Fill ’er Up—With Electricity: The ins and outs of residential EV chargers

Shutterstock / Dragon Claws
Shutterstock / Dragon Claws
Published On
Nov 15, 2022

Many of us have vehicles that are either totally or partially (hybrid) electric—cars, trucks, motorcycles, golf carts and more—and need charging systems for them. How much power is needed, and how long is the charging session for each vehicle? That will vary with the type and model of EV and whether it is totally or partially electric.

A hybrid vehicle supplements its electrical drive with a gasoline engine. Some high-end vehicles have electric motors at each drive axle. They rely on the electric motors for fast startup with almost instantaneous speed, but have an internal combustion engine (ICE) for longer distances. These hybrid vehicles have an external connection for charging the car batteries when parked, but rely on an internal charging system from the alternator to the battery and are powered by the ICE when driving on the road.

My wife has driven a hybrid for many years and just upgraded to a 2020 model. We plug it into a 20A, 120V receptacle outlet in the garage. It takes about five hours to charge the battery for approximately 25 miles of gasoline-free driving. Understand that this is a slow charge at 120V.

The car can be charged with a 240V supply. Since the voltage is doubled, that would more than likely substantially decrease the charging time. I could get a 240V supply from my electrical service, but it would be difficult and expensive because the garage is on the opposite side of my house from the electrical service.

Your mileage may vary

Do not take the example of our hybrid as the average, since each EV model has a different range.
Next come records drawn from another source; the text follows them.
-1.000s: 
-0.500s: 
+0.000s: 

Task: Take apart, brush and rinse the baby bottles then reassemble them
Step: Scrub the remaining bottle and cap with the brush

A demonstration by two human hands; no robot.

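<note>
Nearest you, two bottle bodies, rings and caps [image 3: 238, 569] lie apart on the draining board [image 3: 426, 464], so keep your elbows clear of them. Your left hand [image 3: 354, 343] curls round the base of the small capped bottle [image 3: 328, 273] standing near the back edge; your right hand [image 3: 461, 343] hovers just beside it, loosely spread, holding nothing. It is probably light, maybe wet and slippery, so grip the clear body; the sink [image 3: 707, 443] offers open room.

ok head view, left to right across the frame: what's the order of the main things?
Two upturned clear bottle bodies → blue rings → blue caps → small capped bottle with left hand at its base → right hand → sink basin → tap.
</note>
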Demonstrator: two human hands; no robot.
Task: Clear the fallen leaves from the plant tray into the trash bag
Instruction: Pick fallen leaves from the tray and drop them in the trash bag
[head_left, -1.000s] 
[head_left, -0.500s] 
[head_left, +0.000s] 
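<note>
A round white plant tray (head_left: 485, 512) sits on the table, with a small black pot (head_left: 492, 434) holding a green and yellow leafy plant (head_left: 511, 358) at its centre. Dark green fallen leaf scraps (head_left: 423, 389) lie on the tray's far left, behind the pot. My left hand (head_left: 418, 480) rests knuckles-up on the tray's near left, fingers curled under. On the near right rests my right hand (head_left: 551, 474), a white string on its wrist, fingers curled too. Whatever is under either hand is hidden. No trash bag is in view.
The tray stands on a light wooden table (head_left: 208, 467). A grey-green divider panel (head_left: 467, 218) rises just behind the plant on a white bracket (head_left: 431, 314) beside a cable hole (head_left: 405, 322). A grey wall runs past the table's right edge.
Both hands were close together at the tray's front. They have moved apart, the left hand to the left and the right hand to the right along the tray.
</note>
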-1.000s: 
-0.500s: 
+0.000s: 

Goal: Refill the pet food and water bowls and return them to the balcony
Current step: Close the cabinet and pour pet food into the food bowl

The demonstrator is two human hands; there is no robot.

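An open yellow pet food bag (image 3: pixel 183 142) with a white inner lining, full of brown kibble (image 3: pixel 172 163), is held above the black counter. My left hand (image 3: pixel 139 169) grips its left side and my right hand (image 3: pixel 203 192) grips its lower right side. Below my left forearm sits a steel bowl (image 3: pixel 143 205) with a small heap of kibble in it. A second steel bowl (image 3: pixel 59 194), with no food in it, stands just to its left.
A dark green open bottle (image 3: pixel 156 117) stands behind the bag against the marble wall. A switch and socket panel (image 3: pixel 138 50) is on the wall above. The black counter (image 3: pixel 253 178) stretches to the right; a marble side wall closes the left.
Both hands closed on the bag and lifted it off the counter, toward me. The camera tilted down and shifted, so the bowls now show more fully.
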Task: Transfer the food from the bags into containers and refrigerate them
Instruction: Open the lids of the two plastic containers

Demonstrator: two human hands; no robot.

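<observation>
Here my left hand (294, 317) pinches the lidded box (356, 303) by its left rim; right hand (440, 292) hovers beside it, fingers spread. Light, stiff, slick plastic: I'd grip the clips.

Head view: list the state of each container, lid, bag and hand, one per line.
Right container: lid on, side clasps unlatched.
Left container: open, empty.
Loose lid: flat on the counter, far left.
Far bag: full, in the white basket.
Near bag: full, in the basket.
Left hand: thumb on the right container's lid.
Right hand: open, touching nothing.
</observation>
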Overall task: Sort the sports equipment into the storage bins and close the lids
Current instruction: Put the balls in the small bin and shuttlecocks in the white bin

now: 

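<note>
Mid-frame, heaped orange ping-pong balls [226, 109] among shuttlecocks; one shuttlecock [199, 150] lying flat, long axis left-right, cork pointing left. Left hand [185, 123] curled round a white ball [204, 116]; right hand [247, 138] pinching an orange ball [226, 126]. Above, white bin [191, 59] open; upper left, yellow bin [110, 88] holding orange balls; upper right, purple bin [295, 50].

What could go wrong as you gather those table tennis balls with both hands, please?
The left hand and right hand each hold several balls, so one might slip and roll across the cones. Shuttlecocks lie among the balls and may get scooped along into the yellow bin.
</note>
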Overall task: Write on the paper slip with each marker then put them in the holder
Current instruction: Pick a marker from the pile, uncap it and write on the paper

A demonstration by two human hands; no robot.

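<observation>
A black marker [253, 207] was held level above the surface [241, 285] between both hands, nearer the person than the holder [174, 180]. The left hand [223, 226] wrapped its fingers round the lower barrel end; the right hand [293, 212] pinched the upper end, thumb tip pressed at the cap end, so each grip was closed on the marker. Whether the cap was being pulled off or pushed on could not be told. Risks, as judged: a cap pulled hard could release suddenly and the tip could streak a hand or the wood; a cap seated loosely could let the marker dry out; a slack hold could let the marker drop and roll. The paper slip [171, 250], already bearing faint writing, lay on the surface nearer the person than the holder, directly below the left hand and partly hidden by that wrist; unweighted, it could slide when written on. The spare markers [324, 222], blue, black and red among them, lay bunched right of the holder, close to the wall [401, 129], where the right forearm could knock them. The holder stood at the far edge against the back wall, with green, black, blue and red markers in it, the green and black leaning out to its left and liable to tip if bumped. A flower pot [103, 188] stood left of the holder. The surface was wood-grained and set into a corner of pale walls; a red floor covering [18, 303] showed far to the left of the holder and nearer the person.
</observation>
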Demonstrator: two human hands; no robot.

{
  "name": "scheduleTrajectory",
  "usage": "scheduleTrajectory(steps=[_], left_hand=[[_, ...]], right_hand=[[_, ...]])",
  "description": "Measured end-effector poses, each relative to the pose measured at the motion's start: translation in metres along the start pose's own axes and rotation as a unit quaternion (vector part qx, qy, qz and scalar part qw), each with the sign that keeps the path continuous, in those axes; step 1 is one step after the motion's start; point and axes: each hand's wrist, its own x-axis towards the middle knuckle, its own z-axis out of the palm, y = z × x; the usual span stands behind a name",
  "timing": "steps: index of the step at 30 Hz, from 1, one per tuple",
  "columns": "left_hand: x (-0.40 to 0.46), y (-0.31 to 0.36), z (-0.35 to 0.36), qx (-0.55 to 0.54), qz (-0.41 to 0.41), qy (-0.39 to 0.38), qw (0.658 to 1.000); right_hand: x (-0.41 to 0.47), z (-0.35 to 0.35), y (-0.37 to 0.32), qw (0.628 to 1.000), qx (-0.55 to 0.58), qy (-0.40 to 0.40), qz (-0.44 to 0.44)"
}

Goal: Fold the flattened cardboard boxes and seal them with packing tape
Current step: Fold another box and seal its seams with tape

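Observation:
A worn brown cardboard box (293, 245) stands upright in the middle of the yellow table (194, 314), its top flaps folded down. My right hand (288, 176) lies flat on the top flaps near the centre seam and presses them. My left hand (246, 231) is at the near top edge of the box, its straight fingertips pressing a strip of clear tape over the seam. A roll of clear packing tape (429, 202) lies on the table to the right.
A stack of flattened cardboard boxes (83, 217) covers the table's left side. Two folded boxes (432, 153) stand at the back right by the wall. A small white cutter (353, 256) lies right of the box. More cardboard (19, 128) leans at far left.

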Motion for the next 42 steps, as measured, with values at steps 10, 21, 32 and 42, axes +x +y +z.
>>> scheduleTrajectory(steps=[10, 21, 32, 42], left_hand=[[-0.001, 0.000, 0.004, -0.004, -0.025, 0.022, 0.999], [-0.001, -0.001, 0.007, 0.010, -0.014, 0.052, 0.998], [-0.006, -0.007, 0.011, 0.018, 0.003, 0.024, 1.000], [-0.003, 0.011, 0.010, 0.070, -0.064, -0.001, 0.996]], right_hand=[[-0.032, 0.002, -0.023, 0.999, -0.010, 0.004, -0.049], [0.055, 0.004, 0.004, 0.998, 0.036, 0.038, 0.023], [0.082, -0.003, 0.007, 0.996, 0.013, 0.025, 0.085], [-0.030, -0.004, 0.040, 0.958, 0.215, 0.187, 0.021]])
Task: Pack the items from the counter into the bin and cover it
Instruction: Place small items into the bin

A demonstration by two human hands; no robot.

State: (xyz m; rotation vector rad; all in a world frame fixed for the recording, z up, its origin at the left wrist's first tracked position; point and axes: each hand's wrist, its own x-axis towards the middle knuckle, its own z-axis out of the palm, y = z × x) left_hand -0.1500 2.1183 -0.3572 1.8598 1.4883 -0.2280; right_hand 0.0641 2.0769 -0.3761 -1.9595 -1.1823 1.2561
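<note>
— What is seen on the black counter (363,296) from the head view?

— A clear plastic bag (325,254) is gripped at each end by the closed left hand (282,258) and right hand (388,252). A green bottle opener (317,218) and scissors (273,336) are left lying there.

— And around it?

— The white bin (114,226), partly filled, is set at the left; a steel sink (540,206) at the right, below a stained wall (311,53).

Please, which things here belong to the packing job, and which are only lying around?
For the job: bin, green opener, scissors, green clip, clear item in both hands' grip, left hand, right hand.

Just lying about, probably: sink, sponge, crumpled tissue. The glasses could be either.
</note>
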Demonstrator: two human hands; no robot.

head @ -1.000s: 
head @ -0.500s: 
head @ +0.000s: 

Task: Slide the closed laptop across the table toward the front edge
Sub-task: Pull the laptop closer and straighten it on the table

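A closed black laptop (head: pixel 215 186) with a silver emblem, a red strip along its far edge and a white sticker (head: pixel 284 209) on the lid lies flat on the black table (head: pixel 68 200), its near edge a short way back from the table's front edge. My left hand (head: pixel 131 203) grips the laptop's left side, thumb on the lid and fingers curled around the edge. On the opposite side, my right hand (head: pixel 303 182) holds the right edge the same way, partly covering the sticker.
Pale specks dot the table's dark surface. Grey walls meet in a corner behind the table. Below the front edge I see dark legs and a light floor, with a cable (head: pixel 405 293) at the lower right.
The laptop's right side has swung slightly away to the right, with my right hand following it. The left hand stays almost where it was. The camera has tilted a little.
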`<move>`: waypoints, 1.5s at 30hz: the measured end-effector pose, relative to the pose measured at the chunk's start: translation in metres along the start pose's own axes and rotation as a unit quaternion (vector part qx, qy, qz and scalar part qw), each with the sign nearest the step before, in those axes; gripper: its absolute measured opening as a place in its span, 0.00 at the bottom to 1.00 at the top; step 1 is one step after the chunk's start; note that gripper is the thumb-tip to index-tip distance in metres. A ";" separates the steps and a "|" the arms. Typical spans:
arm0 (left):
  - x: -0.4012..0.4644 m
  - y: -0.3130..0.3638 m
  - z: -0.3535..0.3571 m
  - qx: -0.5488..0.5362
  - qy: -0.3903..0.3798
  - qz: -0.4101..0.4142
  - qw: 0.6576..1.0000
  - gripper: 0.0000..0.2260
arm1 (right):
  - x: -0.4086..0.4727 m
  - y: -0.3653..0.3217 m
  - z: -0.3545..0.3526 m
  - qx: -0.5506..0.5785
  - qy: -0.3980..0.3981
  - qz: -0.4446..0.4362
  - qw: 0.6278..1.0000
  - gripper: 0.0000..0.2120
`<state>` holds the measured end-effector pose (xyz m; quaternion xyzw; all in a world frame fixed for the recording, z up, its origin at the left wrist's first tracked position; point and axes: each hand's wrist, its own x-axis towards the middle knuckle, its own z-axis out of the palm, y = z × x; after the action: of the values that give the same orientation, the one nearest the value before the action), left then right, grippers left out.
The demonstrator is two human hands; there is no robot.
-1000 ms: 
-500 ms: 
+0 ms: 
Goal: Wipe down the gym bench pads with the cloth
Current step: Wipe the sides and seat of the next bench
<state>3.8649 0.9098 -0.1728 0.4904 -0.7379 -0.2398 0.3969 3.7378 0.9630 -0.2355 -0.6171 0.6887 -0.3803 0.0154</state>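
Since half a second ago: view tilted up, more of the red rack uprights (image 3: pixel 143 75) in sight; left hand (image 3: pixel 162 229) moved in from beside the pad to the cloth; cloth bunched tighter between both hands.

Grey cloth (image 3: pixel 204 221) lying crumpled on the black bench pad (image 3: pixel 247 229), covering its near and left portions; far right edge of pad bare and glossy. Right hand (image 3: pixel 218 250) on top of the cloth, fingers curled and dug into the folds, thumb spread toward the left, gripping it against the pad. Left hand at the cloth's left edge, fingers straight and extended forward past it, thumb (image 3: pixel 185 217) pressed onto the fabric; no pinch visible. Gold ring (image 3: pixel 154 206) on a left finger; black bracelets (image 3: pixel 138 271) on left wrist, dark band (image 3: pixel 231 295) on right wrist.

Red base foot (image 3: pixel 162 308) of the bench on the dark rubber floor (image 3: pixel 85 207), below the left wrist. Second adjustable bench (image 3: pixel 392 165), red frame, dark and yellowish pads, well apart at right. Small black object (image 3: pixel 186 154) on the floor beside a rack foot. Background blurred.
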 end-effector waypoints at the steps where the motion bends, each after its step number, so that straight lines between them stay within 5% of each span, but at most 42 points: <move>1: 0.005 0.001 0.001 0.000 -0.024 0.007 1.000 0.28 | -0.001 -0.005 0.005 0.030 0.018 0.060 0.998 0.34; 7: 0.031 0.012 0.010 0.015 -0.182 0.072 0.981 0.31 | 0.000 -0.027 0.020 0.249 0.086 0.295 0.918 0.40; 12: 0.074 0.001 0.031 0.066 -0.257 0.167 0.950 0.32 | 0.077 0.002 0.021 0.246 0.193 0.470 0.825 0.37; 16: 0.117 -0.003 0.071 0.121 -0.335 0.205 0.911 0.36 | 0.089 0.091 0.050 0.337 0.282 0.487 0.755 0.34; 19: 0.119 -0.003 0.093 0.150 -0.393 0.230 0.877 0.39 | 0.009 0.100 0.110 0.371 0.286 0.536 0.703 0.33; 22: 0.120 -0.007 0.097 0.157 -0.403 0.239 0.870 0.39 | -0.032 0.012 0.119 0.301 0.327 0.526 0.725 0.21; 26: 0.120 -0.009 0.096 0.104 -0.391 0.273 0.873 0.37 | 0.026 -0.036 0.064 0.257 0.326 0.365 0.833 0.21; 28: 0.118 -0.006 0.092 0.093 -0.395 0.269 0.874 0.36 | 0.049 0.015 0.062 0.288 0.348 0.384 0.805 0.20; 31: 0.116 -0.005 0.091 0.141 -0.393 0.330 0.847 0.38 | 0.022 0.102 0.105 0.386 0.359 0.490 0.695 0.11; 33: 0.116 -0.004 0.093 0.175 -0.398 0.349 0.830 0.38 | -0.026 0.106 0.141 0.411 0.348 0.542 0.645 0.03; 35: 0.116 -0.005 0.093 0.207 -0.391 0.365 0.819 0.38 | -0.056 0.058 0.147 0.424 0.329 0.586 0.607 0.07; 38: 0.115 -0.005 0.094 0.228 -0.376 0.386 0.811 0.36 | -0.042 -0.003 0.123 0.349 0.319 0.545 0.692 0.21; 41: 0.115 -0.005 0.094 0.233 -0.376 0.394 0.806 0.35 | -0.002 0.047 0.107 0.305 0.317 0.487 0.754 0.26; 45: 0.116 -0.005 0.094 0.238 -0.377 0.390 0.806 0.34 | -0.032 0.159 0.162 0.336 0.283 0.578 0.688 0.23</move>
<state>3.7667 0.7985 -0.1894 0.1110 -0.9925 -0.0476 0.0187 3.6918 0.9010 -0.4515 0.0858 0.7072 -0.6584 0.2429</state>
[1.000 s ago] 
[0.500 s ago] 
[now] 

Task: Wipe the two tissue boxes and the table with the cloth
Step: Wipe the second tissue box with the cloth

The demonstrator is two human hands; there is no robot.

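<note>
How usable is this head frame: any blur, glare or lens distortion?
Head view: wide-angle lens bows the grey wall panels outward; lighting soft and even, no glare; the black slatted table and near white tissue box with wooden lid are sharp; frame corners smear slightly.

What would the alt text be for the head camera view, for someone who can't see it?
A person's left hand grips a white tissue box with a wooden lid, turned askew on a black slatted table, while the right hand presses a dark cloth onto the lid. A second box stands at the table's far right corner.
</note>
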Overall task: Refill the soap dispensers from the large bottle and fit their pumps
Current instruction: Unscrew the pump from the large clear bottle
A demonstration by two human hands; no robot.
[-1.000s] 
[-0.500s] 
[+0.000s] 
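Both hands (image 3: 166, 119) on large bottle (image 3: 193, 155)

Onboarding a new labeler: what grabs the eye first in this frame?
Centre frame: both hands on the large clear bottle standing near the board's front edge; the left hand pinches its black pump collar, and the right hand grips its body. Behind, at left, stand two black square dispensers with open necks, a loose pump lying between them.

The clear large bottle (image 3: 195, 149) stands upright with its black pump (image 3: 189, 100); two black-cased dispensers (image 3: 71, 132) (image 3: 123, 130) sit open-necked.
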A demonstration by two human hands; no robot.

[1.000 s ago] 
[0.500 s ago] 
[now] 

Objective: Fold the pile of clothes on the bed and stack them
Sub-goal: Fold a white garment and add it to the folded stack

Looking at just mileage versus charging time is very misleading, since other factors must be considered when analyzing the overall real-world highway and street driving range. You have to do this same analysis to determine the range of a gasoline-only powered car.

The temperature, wind load, slope of the land and stop-and-go traffic all affect battery range (or fuel economy in gas-powered vehicles). Additionally, what accessories need to be used when driving? Does the driver need to operate the heater or air conditioning for their own comfort and their passengers’? What is the vehicle’s speed, and is it constant or stop-and-go?

Also, consider battery charging. What is the charging time for the vehicle’s battery, and does it require a full or partial charge? How much charge is needed for the next trip? Is a partial charge acceptable, and how much battery energy does the user need to travel one or both ways? Are there charging stations along the way, and how much time is required at the charging station before travel can continue?

These are all questions a consumer must know before buying and using an EV. I certainly don’t have enough space in this article to answer all of them.

The EC has the answers

As an electrician or electrical contractor being asked to provide power to these EV charging systems, you are more interested in knowing the following:

  • What is the kilowatt-hour battery size (usually lithium-ion batteries) of the vehicle?
  • What is the charging rate?
  • How many EVs will be charged at that single location?
  • Is single-phase or three-phase voltage available?
  • What size is the existing service?

Common sizes of residential AC wall-mounted EV chargers are 7 kilowatt (kW) and 9.6 kW at 120V or 240V, single-phase, and various sizes are available up to 22 kW at three-phase. Most homes do not have three-phase services, so the smaller size single-phase chargers are more realistic. For single-family dwellings, the minimum service disconnecting means rating is 100A, with many homes exceeding that with either 150A or 200A, 120/240V, single-phase services.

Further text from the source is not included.